Taylor Swift Releases Statement on Ticketmaster Fiasco: "I'm Not Going to Make Excuses for Anyone"

Ticketmaster's parent company is allegedly under investigation over its potential abuse of power in the live music industry

BY Kaelen BellPublished Nov 18, 2022

As anyone with a Twitter account (for now, anyway) and a vague familiarity with Taylor Swift likely already knows, all is not well in the Swiftie kingdom. Yesterday, Ticketmaster announced that today's planned public on-sale for Swift's the Eras Tour — which will see Swift playing 52 shows in North America next year to thousands upon thousands of screaming fans who paid thousands upon thousands of dollars to be there — was cancelled due to "extraordinarily high demands on ticketing systems and insufficient remaining ticket inventory to meet that demand."

UPDATE (11/18, 1:29 p.m. ET): A new report by the New York Times claims that the Justice Department has opened an investigation into Ticketmaster's parent company, looking into whether Live Nation Entertainment has abused its power over the live music industry.

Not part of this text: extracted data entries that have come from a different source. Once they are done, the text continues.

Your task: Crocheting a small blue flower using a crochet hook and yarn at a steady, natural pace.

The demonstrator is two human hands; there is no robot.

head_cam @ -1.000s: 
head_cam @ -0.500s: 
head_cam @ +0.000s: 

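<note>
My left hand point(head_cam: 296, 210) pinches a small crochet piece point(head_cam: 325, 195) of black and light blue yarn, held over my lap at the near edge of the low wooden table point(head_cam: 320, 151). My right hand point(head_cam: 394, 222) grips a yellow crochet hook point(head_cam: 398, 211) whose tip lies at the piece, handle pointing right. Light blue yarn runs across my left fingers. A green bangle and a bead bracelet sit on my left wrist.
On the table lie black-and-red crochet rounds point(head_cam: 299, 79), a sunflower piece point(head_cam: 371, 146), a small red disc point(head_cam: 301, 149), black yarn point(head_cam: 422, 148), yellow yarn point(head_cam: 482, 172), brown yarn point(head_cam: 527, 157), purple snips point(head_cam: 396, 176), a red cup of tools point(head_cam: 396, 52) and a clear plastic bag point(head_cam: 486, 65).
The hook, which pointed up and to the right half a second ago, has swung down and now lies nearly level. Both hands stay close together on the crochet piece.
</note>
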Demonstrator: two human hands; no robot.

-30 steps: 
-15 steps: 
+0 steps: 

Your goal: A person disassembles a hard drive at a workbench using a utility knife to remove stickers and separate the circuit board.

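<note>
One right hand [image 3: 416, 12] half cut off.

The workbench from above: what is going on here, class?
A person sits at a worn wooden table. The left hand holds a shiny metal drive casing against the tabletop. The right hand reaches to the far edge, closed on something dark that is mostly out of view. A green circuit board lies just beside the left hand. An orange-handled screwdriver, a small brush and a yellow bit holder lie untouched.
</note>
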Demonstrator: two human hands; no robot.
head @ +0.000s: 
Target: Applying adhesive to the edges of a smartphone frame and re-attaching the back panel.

According to several anonymous sources contacted by the New York Times, the investigation was started several months before the Eras Tour fiasco.

This cancellation came after hordes of Swifties the world over spent hours (and likely took out secret new mortgages on their parents' homes) attempting to navigate Tickmaster's famously difficult-to-use and ridiculously expensive ticket-purchasing system as the website crashed due to intense traffic. 

The whole thing was a Grade A clusterfuck, and it left thousands of Taylor Swift fans — unable to secure tickets to what, for them, might be a once-in-a-lifetime experience — incredibly upset. 

Taylor Swift herself is apparently none too happy about the whole situation either, as today saw her release a statement on the fiasco, writing that Ticketmaster's failure to provide fans with tickets (which is, y'know, allegedly the entire point of Ticketmaster) "really pisses [her] off."

Swift claims in the statement, posted to her Instagram stories, that Ticketmaster assured her team multiple times that they could handle the increased traffic and intense demand. "It's really difficult for me to trust an outside entity with these relationships and loyalties, and excruciating for me to just watch mistakes happen with no recourse," she writes. 

Read the whole thing below:

Well. It goes without saying that I'm extremely protective of my fans. We've been doing this for decades together and over the years, I've brought so many elements of my career in house. I've done this SPECIFICALLY to improve the quality of my fans' experience by doing it myself with my team who care as much about my fans as I do. It's really difficult for me to trust an outside entity with these relationships and loyalties, and excruciating for me to just watch mistakes happen with no recourse.

There are a multitude of reasons why people had such a hard time trying to get tickets and I'm trying to figure out how this situation can be improved moving forward. I'm not going to make excuses for anyone because we asked them, multiple times, if they could handle this kind of demand and we were assured they could. It's truly amazing that 2.4 million people got tickets, but it really pisses me off that a lot of them felt like they went through several bear attacks to get them.

And to those who didn't get tickets, all I can say is that my hope is to provide more opportunities for us all to get together and sing these songs. Thank you for wanting to be there. You have no idea how much that means.